Do Livro: Histórias deste e do outro mundo.

Autor: Luiz Gonzaga Pinheiro

Logo que terminei a prece inicial, dando início à parte prática da reunião, uma cigana comunica-se dizendo: Eu leio as mãos! Alguém quer ver a sua sorte nas cartas? Vamos! Dê-me sua mão! Eu posso ver o passado, o presente e o futuro.

- Minha irmã, interferi. Aqui não utilizamos desses métodos. Temos o presente como fruto do passado e o futuro preparado pelas ações do agora.

- Mas eu sou uma cigana. Você não sabe que uma vez a cada três meses uma cigana sai às ruas para ler a sorte do povo?

- Você não precisa mais fazer uso dessa tradição. Ciganas que aqui nos auxiliam, mudaram de hábito e podem orientá-la quanto a esta questão.

- Mas um grupo de ciganos veio procurar-me cobrando esta tradição. Disseram-me que eu seria execrada, caso não obedecesse às regras do nosso povo.

- Já que faz tanto caso de ler as mãos, porque não descreve o que vê nas suas? Então ela parou um pouco, observou as linhas de sua mão e disse com voz sofrida: - Eu vejo a morte! - A sua ou a de alguém em particular? - A de meu filho! E caiu em prantos.

- Eu matei meu filho! Sou uma desgraçada. Nunca gostei desta vida nômade, sendo discriminada a cada cidade aonde chegava. As pessoas desconfiam dos ciganos, perseguem, agridem...Eu não queria essa vida para meu filho.

Foi então que em conversa na beira do rio, eu o induzi a atirar-se na água e ele o fez atendendo aos meus argumentos. Quando o encontraram, todos julgaram que ele fora vítima de afogamento natural. Guardei essa dor a vida inteira, sem revelar a ninguém a verdadeira causa da morte. Meu pobre filho! Tinha apenas sete anos...

- Não se desespere tanto minha irmã! O que você fez foi fruto de um amor enlouquecido, tentando preservar seu filho do sofrimento.

Foi um crime, mas não foi um ato de perversidade, de ódio, de fanatismo. Aprendemos aqui que Deus julga mais a intenção de que o fato em si.

- Mas como posso fazer isso? - Prepare-se!

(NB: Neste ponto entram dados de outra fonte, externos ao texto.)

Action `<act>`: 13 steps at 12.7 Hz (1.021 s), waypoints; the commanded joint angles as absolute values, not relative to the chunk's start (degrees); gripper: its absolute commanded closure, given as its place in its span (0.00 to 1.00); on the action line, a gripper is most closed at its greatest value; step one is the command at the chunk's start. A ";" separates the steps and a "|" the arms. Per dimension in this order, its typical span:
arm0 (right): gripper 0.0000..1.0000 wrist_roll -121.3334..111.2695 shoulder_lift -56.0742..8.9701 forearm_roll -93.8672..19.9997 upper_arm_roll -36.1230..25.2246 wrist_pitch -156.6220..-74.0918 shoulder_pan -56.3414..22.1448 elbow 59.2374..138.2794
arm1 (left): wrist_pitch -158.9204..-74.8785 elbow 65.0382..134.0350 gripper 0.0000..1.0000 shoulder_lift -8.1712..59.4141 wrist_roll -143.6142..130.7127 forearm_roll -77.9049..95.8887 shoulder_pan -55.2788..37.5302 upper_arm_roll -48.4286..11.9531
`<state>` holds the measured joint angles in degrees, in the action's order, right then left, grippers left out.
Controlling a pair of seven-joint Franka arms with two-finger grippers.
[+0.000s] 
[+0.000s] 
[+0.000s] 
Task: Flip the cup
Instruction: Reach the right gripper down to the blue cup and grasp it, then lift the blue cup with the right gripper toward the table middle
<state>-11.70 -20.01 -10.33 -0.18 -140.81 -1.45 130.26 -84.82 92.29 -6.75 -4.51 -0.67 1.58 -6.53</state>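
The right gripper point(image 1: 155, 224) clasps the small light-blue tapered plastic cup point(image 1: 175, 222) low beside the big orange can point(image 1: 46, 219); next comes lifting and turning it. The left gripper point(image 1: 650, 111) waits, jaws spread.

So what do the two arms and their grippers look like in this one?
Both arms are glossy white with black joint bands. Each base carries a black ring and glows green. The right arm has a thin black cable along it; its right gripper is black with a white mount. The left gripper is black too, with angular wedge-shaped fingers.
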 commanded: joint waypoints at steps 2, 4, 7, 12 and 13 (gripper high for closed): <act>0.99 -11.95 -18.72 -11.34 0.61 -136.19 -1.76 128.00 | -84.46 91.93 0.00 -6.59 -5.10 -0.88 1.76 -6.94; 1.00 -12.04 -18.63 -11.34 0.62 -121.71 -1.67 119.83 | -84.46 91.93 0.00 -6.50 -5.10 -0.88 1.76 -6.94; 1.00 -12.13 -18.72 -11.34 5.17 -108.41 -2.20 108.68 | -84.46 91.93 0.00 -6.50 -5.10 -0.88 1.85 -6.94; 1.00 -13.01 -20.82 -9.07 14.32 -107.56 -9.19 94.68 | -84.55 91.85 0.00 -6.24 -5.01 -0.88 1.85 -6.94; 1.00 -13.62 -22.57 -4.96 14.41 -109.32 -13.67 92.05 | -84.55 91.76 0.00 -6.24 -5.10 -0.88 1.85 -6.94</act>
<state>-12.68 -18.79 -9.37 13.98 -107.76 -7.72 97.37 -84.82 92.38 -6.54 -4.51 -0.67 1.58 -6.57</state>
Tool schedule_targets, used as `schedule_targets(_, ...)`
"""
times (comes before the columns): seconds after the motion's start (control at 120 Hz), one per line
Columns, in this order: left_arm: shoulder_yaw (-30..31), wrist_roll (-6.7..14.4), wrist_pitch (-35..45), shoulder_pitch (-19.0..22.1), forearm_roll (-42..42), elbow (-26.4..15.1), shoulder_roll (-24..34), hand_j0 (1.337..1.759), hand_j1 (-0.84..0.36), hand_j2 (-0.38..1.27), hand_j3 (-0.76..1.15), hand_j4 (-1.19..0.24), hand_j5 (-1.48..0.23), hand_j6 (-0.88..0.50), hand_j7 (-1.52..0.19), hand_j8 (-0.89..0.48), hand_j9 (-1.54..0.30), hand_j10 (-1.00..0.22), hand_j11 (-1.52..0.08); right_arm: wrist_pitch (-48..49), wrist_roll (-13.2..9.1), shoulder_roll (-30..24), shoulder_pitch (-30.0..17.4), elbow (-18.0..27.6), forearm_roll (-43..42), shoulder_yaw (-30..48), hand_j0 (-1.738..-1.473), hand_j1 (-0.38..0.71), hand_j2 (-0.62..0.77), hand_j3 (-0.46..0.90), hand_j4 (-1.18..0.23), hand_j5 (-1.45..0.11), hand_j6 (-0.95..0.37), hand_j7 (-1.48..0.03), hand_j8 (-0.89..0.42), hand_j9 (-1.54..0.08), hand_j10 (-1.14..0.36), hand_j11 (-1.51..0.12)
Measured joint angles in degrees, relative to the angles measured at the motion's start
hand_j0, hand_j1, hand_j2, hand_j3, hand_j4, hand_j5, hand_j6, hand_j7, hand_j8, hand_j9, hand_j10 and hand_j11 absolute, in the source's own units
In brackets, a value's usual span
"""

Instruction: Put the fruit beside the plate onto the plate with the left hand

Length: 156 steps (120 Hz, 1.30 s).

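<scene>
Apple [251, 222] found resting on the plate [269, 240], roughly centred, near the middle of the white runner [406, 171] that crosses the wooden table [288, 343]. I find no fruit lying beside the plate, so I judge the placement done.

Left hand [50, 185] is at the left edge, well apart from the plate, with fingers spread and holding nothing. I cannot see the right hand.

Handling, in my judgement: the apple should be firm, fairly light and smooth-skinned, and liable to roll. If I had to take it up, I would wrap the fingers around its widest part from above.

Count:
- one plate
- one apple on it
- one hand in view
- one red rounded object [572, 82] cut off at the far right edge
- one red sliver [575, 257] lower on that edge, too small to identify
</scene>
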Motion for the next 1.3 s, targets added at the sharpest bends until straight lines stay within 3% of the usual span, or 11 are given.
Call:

Estude enfermagem, vá às favelas, hospitais, seja professora, zeladora de alguma creche. Pergunte como poderá ser útil a nossos amigos e eles lhe dirão mil maneiras de empregar seu tempo em alívio da dor alheia.

- O senhor acha que um dia serei perdoada por esse crime tão horrível? - Claro que sim! As marcas de qualquer crime são apagadas pelo tempo, quando auxiliado pelo trabalho e a oração.

A mulher se despediu deixando leve tristeza no ar. O sentimento de culpa exigindo reparação a deixara dependente de um grupo, que dela se aproveitava através do mau uso de suas tradições. Porque não gostava do que fazia, tomava aquilo como uma punição necessária a seu espírito infrator.

Todavia, amava o filho com uma veneração incomum. Não podemos nem devemos retirar as provas de nossos filhos. Eles vêm à Terra justamente para serem testados.Nossa missão é auxiliá-los, esclarecê-los, amá-los. Principalmente, amá-los com lucidez, pois o amor protege, disciplina, perdoa, conduz com segurança.

Lembremos de que Deus ama seus filhos, mas não lhes retira o cálice de amargura, provado inclusive pelo mais ilustre visitante a este planeta. No mais, a dor tem a função pedagógica de retomar os conteúdos ainda não assimilados, na grande escola que é a vida.

A dor ensina a voltar. E ela voltou. Um dia veio me dizer que fora apadrinhada por ciganos que cuidavam de uma colônia onde crianças abortadas eram tratadas. Mostrou-nos o lugar. Muitas tendas coloridas, berçários, sentinelas ao redor protegendo o local.

Luar de Prata é o nome da colônia dirigida por uma sábia cigana a quem chamou de mãe. - Sei que um dia vou encontrar meu filho, disse-me. - Claro que sim! E nos despedimos confiantes no trabalho e na oração.